By South Asia analyst Alastair Lawson

Both India and Pakistan enter the talks on Kashmir with a different agenda.

Kashmir Conflict
The Indian Prime Minister, Atal Behari Vajpayee, made clear his priorites in an address to the nation on Monday.

He said the talks should concentrate solely on what measures Pakistan can take to stop what he described as the intrusion into Indian-administered Kashmir.

This uncompromising stance is likely to have been hardened by what Delhi says is the mutilation of the bodies of six soldiers that were returned by Pakistan to India on Thursday.

Delhi described it as an outrageous act in violation of international conventions, although Pakistan equally forcefully rejected the claim.

Mr Vajpayee has accused Pakistan of using force in an attempt to alter the Line of Control: something which he said has remained in place without being called into question for 27 years.

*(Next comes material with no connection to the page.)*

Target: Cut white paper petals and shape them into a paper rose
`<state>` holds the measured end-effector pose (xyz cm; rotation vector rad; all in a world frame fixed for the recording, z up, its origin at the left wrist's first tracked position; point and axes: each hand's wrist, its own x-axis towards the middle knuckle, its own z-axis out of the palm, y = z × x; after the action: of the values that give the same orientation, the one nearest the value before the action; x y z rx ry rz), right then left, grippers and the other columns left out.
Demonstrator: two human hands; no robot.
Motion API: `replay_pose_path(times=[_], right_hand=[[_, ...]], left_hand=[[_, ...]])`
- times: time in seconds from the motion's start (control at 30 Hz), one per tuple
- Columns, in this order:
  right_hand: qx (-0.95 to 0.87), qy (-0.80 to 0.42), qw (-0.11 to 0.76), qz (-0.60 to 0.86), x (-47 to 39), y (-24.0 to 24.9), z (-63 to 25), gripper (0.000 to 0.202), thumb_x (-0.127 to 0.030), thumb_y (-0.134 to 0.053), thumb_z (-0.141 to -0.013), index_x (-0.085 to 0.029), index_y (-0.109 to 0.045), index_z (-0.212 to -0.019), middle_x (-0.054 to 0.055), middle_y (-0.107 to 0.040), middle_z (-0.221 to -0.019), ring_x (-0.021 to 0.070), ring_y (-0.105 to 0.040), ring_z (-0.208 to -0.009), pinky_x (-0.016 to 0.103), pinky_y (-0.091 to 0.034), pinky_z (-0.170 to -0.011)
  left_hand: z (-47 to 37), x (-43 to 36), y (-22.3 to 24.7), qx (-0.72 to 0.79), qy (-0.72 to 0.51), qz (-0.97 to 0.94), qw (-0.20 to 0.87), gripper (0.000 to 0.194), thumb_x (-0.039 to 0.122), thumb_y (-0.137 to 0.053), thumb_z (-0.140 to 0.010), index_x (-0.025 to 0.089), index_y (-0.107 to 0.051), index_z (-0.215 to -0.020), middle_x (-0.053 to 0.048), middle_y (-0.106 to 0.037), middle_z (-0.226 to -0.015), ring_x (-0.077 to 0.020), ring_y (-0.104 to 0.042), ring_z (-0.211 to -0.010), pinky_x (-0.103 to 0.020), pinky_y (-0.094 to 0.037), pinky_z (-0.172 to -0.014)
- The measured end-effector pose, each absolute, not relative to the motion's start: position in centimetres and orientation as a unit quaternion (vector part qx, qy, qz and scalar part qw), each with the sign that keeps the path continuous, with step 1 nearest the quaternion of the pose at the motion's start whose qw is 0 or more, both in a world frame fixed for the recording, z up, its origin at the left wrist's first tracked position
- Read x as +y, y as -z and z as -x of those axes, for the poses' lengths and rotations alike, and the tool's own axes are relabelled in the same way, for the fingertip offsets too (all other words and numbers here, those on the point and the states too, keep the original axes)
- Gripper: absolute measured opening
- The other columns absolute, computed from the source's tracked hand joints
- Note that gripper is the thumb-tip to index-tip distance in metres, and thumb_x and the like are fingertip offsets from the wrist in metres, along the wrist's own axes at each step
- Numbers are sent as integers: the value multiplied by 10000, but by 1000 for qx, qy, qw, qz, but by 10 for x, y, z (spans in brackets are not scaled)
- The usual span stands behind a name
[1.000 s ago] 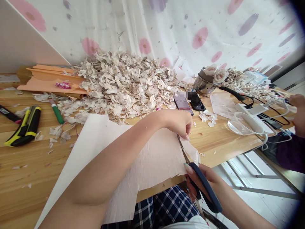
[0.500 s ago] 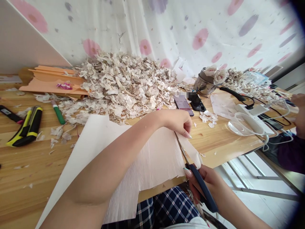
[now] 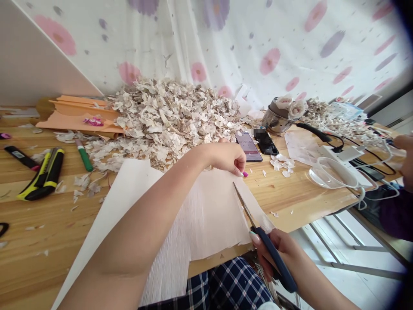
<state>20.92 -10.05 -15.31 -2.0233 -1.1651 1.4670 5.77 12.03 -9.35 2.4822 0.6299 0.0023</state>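
Note:
A large sheet of white crepe paper (image 3: 213, 215) lies across the table's front edge, its near part hanging over my lap. My right hand (image 3: 271, 252) grips dark-blue-handled scissors (image 3: 250, 213), whose blades lie along a slit near the paper's right edge. To the right of the blades runs a narrow paper strip (image 3: 253, 198), and it reaches down to my right fingers. My left forearm crosses over the sheet. At the paper's far right corner my left hand (image 3: 230, 158) is closed, fingertips pinching the edge. A tiny magenta spot (image 3: 245, 174) shows beside those fingertips.
A heap of dried whitish petals (image 3: 180, 120) lies behind the paper. Leftward are a yellow-black utility knife (image 3: 43, 174), a green marker (image 3: 84, 156) and orange paper (image 3: 80, 114). Two phones (image 3: 249, 146), a metal pot (image 3: 278, 115) and a power strip (image 3: 345, 161) stand rightward. Another person's hand (image 3: 405, 150) shows far right.
My left hand has shifted left along the paper's far edge, uncovering the scissor tips and a magenta spot. The cut strip now lies flatter. My right hand has hardly moved.

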Motion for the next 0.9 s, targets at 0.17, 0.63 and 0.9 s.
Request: replay_pose_path(times=[0.17, 0.63, 0.9], right_hand=[[-467, -500, 176, 708, -100, 152, -213, 500, -670, -598, -726, -230, -440, -547, 9, -529, -439, 145, -472, -444, 272, -356, -441], [-530, -566, 131, 618, -116, 127, -226, 628, -801, -386, -792, -211, -570, -900, 71, -590, -822, 223, -554, -762, 341, -508, -697], [-529, -523, 127, 656, -108, 130, -226, 674, -829, -337, -785, -198, -569, -725, 72, -596, -773, 226, -535, -749, 374, -487, -737]], left_hand=[[-61, 118, 93, 210, -19, -929, 302, 118, 270, -643, -783, 157, -656, -749, 9, -675, -765, -123, -567, -732, -349, -281, -915], [-64, 113, 89, 197, -34, -934, 295, 81, 228, -657, -798, 165, -675, -749, 0, -716, -807, -139, -601, -792, -424, -136, -1018], [-65, 109, 83, 211, -48, -938, 272, 95, 251, -665, -805, 166, -695, -776, -3, -714, -779, -150, -595, -813, -394, -198, -995]])
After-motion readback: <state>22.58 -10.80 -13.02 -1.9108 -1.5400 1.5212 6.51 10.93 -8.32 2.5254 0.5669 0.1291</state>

Pakistan seeks world involvement

Pakistan is likely to enter the talks wanting all aspects of the Kashmir question to be discussed.

In an interview with the BBC ealier this week, Mr Aziz stressed one of Islambad's key aims was to defuse tension along the Line of Control.

He rejected allegations made by India that Pakistan was violating the LoC.

The opposite, he said, was true: Pakistan had always respected the LoC, but India was violating it.

Islamabad is also likely to restate its frequently-made demand for international mediation in the dispute.

Islamabad will argue that it is not responsible for the incursion in Indian-administered Kashmir, which it says has been carried out by indigenous Kashmiri freedom fighters.

Trying to defuse tension

India is likely to dismiss this allegation, and re-state its equally longheld policy that that the dispute can only be solved bilaterally.

Yet even if the two sides end up repeating old arguments should the meeting go ahead, the fact that it is due to take place at all seems to indicate the desire of senior politicians in both countries to defuse tension.

There seems to be a willingness among key politicians of both countries to develop closer trade and cultural ties.

But in these areas - and others discussed when the prime ministers of India and Pakistan met in Lahore in February - the main stumbling block is the Kashmir question.

Until that is addressed, relations between the two countries will continue to remain tense.